* [Task statement] Return every line below in which "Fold" appears.

* [Input data]

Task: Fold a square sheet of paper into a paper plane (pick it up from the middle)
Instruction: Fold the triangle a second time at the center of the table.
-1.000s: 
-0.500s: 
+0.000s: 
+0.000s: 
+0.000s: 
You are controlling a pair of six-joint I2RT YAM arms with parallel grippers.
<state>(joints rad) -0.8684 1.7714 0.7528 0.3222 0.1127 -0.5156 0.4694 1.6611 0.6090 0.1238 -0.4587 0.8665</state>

* [Worked solution]
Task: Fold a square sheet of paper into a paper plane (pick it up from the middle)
Instruction: Fold the triangle a second time at the center of the table.

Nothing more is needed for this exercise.